» **What needs to be done**
Return, from the data below, each line that contains the word "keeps".

» **The input**
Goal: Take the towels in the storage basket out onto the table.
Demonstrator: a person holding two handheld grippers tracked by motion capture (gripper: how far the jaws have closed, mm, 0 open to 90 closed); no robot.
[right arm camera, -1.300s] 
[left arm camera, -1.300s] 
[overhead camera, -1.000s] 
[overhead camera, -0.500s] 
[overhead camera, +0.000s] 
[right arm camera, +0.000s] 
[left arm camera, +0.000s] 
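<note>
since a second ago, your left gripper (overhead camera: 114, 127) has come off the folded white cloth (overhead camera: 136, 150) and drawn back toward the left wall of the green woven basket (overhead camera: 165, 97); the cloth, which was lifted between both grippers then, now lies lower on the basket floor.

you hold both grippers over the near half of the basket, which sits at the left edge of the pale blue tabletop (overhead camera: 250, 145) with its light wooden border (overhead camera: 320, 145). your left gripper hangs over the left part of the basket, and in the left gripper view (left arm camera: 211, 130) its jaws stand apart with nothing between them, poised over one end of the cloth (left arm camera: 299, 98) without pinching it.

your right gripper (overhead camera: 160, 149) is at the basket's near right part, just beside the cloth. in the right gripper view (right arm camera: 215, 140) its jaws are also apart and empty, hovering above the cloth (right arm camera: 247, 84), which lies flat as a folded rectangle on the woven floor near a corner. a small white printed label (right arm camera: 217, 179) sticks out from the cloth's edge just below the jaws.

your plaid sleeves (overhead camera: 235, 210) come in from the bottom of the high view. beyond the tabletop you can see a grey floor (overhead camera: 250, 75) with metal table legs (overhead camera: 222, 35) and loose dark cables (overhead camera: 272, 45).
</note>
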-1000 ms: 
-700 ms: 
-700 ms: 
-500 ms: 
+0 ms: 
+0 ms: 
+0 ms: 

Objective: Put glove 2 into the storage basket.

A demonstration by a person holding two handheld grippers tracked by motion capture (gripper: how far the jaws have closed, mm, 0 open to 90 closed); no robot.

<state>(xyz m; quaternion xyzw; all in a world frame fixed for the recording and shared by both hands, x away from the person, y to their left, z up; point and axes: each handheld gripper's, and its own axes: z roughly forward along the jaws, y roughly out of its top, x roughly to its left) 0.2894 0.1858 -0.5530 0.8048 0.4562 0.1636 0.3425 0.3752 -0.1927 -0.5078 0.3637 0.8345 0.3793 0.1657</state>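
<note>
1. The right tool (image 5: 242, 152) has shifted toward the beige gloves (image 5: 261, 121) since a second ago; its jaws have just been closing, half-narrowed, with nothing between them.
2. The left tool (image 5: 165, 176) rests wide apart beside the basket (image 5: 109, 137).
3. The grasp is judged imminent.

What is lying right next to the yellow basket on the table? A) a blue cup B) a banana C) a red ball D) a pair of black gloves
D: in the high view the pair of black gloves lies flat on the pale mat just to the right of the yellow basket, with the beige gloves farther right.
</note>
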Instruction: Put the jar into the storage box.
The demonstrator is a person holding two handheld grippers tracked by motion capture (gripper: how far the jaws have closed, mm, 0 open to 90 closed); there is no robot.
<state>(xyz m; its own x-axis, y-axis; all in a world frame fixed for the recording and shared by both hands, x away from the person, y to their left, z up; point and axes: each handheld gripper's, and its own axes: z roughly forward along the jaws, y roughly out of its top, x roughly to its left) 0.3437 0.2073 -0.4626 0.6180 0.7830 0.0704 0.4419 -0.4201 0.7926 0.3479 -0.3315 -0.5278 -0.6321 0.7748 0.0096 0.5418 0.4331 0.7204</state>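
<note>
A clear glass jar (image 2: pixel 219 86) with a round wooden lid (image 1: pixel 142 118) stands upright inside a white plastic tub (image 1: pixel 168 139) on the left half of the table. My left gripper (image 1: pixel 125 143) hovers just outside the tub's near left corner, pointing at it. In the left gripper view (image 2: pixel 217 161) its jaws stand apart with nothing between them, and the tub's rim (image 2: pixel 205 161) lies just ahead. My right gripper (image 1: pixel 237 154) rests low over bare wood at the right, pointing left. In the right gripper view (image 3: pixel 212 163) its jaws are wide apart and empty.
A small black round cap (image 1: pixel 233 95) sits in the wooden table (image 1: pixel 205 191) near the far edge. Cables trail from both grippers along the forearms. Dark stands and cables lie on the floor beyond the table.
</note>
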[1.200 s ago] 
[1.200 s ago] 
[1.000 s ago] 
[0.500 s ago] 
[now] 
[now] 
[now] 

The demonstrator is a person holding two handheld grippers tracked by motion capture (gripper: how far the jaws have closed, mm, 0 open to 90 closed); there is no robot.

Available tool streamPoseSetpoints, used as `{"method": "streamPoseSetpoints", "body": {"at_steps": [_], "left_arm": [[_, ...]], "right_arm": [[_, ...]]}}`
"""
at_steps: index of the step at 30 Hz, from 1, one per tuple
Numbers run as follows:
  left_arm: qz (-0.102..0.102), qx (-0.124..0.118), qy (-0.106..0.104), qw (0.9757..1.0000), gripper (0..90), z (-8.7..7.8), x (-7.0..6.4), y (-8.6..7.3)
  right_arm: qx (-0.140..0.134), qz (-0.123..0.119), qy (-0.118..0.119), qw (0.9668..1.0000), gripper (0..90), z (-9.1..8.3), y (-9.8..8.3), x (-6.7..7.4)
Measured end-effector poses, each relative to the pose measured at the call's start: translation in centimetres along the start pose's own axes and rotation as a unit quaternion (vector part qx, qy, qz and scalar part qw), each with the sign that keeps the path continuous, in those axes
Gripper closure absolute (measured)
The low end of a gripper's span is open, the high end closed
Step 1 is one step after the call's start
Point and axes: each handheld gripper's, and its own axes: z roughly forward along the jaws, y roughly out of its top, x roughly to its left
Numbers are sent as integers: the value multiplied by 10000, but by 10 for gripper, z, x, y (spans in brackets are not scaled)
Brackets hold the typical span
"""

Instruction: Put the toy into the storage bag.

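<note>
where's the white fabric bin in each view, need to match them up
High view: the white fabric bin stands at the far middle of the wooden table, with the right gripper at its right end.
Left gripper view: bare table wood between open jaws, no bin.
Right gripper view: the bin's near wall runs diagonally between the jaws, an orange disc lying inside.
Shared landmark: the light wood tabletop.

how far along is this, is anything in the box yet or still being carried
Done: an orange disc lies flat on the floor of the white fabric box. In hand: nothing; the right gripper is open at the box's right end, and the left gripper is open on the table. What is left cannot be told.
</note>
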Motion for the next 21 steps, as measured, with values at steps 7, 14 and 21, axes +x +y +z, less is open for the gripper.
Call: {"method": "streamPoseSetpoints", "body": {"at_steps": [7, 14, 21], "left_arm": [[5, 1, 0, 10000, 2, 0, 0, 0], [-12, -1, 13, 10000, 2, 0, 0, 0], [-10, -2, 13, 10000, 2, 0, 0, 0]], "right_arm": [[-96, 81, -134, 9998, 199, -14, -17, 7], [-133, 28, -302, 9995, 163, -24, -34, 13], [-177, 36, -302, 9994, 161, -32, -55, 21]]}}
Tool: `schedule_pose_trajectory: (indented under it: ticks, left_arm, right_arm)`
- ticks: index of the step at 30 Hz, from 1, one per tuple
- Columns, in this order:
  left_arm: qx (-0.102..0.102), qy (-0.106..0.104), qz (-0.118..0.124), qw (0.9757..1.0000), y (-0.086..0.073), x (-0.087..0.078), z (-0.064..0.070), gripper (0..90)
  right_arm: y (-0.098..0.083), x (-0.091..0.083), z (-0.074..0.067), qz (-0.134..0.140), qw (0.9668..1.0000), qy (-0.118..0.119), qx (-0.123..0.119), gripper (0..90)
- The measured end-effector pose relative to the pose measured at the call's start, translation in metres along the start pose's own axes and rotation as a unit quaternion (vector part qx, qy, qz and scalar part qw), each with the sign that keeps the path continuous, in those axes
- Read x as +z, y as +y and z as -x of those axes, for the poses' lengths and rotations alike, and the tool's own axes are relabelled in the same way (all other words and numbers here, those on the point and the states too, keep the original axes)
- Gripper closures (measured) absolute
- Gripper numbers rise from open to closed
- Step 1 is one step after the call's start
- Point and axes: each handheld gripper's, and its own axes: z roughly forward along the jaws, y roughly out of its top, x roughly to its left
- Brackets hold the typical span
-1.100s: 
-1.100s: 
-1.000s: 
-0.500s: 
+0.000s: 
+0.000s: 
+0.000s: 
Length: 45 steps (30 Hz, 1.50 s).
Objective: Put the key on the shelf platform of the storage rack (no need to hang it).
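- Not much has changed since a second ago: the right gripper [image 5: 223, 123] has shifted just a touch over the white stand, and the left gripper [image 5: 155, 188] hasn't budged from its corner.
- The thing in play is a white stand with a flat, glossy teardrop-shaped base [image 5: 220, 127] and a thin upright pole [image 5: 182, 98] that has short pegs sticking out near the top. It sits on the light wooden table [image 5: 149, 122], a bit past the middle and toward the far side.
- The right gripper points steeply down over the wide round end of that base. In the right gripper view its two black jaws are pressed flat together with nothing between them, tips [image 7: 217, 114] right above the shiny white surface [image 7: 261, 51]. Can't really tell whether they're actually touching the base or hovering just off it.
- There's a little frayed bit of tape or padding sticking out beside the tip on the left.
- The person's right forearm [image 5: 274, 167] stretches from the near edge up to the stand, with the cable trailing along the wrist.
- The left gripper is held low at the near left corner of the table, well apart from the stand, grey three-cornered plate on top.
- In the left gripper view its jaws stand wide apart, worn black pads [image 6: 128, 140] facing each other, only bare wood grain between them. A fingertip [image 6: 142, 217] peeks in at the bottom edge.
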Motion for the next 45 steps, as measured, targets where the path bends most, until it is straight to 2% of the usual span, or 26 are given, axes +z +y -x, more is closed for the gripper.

» **Expected output**
Measured end-effector poses, each relative to the pose measured at the call's start: translation in centimetres along the start pose's own axes and rotation as a unit quaternion (vector part qx, qy, qz and scalar part qw), each with the sign that keeps the path continuous, in those axes
- The measured end-effector pose relative to the pose measured at the call's start, translation in metres along the start pose's own axes and rotation as a unit quaternion (vector part qx, qy, qz and scalar part qw), each with the sign that keeps the path continuous, in those axes

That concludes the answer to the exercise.